• **Exercise details**: The answer should hold exactly the lines of the entries below from the one containing "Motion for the" through the last line, both included.
Start of Block
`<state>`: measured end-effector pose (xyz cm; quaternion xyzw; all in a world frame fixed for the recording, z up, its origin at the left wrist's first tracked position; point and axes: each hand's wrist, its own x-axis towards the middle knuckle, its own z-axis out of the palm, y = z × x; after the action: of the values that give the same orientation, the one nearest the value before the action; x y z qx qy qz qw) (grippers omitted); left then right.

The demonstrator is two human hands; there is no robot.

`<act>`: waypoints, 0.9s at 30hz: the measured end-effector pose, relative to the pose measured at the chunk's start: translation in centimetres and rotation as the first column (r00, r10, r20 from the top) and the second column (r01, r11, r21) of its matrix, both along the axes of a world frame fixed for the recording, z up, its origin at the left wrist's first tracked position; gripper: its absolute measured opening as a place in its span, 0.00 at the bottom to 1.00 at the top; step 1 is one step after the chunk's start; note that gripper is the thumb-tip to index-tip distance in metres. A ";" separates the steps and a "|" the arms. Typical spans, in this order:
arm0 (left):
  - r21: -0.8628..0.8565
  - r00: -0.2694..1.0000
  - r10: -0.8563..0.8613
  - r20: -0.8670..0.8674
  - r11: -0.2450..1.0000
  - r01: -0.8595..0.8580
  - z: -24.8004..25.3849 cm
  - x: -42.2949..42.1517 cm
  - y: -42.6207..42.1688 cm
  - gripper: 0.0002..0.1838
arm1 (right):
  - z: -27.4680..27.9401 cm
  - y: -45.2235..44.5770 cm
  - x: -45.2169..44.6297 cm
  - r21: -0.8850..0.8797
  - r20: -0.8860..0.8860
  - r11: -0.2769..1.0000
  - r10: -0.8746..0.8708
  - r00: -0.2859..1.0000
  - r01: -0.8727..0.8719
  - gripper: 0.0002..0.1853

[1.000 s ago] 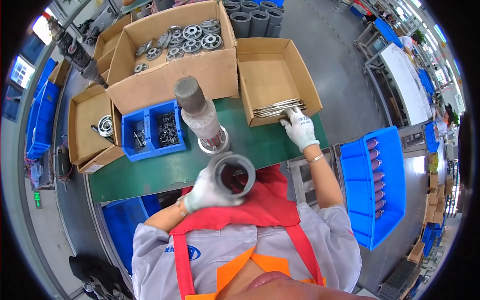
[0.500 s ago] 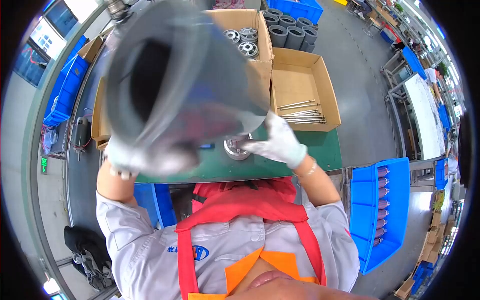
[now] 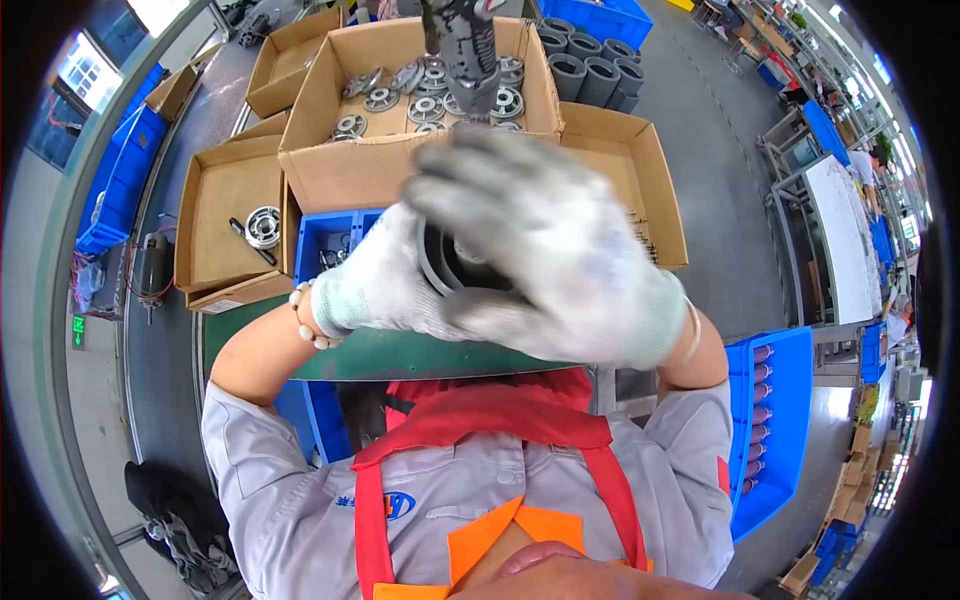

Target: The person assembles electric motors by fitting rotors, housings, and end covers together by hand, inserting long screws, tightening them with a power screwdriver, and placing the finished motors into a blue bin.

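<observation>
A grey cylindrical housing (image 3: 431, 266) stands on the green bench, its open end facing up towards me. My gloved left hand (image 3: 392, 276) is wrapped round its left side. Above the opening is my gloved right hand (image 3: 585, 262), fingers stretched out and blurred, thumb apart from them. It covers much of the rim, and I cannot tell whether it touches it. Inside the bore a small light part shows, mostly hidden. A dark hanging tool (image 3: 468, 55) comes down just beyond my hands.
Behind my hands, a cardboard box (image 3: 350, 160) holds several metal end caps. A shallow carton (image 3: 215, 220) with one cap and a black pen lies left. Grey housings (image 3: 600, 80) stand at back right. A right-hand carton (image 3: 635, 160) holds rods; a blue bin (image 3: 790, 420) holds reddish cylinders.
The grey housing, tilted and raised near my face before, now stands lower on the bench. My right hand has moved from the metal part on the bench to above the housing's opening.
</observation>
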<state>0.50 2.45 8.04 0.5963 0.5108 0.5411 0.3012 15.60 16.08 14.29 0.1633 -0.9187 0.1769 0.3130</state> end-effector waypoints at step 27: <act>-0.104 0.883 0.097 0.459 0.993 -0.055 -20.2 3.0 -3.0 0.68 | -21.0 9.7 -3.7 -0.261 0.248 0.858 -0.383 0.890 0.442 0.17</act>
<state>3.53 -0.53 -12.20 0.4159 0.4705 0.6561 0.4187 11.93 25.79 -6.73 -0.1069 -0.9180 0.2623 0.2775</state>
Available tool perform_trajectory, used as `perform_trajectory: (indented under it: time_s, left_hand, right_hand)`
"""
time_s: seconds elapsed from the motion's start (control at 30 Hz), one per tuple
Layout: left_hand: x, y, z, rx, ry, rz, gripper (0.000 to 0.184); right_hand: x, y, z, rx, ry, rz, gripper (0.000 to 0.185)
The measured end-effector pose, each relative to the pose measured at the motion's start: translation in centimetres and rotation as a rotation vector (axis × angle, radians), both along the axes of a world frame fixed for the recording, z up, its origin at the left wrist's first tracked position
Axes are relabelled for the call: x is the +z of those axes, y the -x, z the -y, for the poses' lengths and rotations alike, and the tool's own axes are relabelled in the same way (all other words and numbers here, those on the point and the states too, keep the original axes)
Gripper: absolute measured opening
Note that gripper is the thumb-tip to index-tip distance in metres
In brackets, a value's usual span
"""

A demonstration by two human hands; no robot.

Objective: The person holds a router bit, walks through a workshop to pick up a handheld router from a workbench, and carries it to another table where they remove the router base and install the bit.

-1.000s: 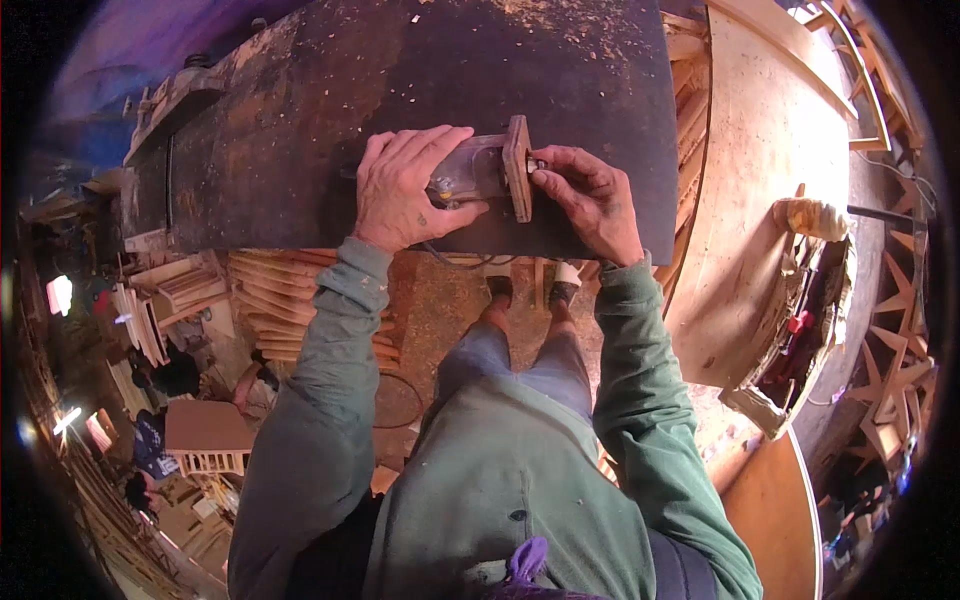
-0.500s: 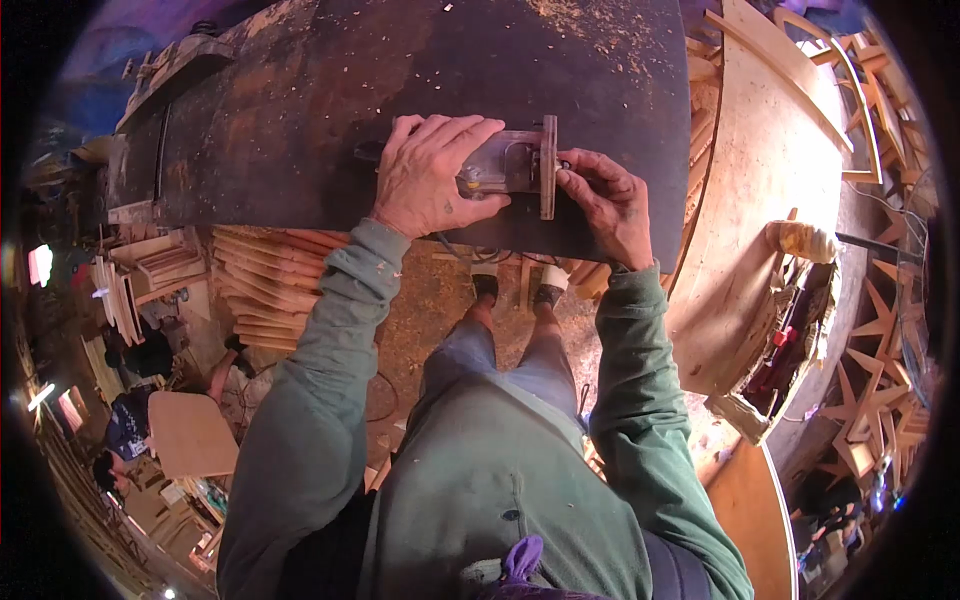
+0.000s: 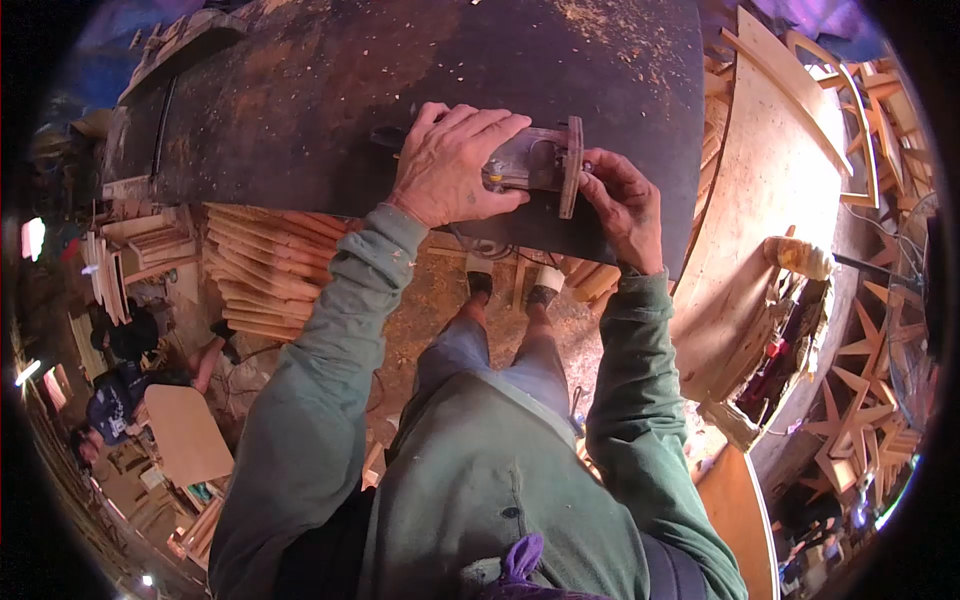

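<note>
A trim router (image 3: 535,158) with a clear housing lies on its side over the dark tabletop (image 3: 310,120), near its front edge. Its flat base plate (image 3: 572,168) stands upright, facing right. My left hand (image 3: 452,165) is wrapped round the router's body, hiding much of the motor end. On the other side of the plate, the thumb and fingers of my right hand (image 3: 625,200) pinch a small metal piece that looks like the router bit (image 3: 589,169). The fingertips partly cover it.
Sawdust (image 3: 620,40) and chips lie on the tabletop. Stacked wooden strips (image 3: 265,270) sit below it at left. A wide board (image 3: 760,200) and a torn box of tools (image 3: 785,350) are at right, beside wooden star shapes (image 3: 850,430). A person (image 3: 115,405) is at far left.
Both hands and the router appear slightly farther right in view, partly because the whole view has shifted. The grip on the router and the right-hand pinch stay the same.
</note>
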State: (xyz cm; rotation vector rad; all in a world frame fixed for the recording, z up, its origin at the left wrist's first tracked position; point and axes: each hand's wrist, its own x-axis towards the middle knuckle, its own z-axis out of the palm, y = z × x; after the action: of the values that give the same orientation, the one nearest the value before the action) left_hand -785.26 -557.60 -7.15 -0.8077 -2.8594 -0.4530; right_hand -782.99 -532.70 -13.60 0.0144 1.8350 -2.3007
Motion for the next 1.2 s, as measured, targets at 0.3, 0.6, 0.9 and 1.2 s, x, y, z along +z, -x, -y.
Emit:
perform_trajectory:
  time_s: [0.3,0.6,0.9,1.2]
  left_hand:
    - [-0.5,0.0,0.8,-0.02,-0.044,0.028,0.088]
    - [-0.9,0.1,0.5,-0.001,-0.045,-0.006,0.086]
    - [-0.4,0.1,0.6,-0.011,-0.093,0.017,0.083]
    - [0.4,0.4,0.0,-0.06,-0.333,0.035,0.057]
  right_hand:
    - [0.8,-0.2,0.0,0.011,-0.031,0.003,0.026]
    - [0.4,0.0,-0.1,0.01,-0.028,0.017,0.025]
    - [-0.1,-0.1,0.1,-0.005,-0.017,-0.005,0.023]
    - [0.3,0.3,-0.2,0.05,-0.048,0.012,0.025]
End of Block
• **Solved problem**:
Motion for the next 1.2 s, as measured, targets at 0.3, 0.6, 0.9 and 1.2 s, x, y, z along +z, -x, -y.
Emit:
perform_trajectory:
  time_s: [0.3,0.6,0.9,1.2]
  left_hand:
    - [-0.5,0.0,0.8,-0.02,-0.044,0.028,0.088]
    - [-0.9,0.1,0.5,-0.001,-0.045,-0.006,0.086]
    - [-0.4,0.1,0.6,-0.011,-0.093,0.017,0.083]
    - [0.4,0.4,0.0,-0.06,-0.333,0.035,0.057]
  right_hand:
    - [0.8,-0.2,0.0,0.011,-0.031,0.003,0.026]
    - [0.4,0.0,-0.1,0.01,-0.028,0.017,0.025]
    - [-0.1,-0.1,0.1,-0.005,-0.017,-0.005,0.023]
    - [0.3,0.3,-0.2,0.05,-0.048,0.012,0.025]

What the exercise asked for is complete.